# Does the sequence $(x_n)$ given by $x_{n+1} = -16+6x_n+\frac{12}{x_n}$ converge?

Question. If $$x_0$$ is sufficiently close to $$2$$, then will the sequence obtained as

$$x_{n+1} = -16+6x_n+\frac{12}{x_n}$$

converge to 2 ?

My attempt : I have shown that if $$x_0$$ is close to $$2$$ , then $$x_n > 0$$ for all $$n \in \mathbb{N}$$ . Also , if $$x_n > 2$$ for some $$n \in \mathbb{N}$$ then , $$x_n \rightarrow \infty$$ as $$n \rightarrow \infty$$ . I strongly suspect that this sequence will diverge , but I am not able to proceed further .

• I changed the title so that it better represents your question. Hope this did not spoil your intention and is to your liking. – Sangchul Lee Feb 6 at 22:38

Summary. Let $$f(x) = -16 + 6x + \frac{12}{x}$$ and consider $$(x_n)_{n=0}^{\infty}$$ defined by $$x_{n+1} = f(x_n)$$.

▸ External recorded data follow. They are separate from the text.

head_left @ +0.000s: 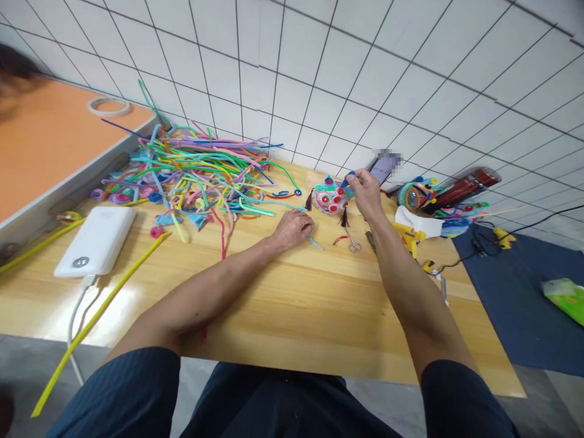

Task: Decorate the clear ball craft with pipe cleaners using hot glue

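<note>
On the wooden table, my left hand (294,230) rests with its fingers curled over a light blue pipe cleaner (316,244), whose end sticks out toward the right. My right hand (365,190) pinches a dark blue piece (348,178) at the upper right edge of a colourful round craft (329,199). This craft has red spots and dark tassels hanging at its sides. Small scissors (354,246) and a short red and green piece (339,240) lie below it, between my two hands.
A large heap of pipe cleaners (201,164) spreads at the back left, near a white power bank (97,240). A yellow glue gun (410,236) lies by my right forearm. A phone (385,165) leans on the tiled wall. A dark red cylinder (469,187) lies farther right.
</note>
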`<action>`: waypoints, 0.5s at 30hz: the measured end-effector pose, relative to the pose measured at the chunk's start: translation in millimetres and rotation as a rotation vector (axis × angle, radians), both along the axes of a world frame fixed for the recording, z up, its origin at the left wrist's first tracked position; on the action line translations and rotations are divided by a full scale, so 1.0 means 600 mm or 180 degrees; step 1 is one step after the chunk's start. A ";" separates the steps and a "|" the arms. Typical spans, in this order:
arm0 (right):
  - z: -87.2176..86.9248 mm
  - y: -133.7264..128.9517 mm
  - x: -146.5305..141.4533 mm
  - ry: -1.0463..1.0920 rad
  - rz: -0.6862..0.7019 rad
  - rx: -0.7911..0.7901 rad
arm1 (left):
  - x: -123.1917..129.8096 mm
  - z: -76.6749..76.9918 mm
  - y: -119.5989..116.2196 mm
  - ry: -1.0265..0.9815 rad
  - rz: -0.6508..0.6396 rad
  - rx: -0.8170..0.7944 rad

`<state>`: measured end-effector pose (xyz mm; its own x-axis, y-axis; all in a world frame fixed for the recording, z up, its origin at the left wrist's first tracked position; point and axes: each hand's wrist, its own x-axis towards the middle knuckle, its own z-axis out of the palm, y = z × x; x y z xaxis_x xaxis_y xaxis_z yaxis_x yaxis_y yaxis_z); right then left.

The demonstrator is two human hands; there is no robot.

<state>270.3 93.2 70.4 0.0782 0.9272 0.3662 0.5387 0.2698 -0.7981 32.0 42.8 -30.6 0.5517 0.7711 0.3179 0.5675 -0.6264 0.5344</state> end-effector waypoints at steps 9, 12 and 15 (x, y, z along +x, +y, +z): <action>-0.016 0.018 0.019 0.0294 -0.0033 -0.0138 | -0.004 -0.002 0.001 -0.0052 -0.0037 -0.0013; -0.021 0.022 0.025 0.0399 -0.0012 -0.0154 | -0.004 -0.001 0.001 -0.0071 -0.0041 -0.0012; -0.031 0.022 0.035 0.0497 -0.0106 0.0008 | -0.003 -0.001 0.000 -0.0116 -0.0028 -0.0016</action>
<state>291.2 106.1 51.6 0.1651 0.9222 0.3496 0.4170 0.2560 -0.8721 30.2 42.6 -31.2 0.5466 0.7680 0.3339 0.5421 -0.6284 0.5578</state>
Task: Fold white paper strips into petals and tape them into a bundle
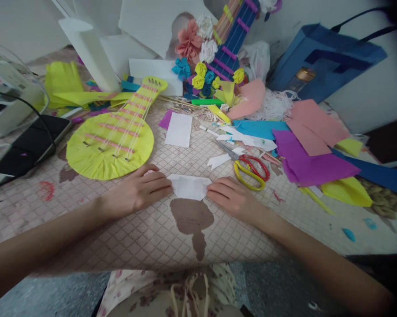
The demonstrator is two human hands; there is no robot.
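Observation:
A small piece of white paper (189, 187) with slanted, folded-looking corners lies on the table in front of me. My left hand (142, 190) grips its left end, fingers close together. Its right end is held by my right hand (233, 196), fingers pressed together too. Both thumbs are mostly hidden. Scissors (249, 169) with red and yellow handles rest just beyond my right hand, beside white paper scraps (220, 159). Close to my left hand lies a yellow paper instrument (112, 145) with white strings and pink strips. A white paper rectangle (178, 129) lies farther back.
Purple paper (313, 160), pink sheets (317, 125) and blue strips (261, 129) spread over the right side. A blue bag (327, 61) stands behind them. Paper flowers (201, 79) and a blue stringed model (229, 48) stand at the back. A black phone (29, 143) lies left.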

1. $$(x_n)$$ remains bounded if and only if $$x_0 \in \bigcap_{n=0}^{\infty} f^{-n}([1,2])$$.

2. $$(x_n)$$ converges if and only if it is eventually constant.

A more detailed explanation.

The problem is much more complicated than it may seem. First, note that

• If $$(x_n)$$ converges, then the limit must solve $$x = f(x)$$, and so, $$x = 2$$ or $$x = 6/5$$.

• If $$x_0 > 2$$, then it is easy to check that $$(x_n)$$ is strictly increasing, and so, $$(x_n)$$ cannot converge. In fact, $$x_n \to \infty$$ in this case.

• If $$0 < x_0 < 1$$, then $$x_1 > 2$$ and the previous observation applies to show that $$x_n \to \infty$$.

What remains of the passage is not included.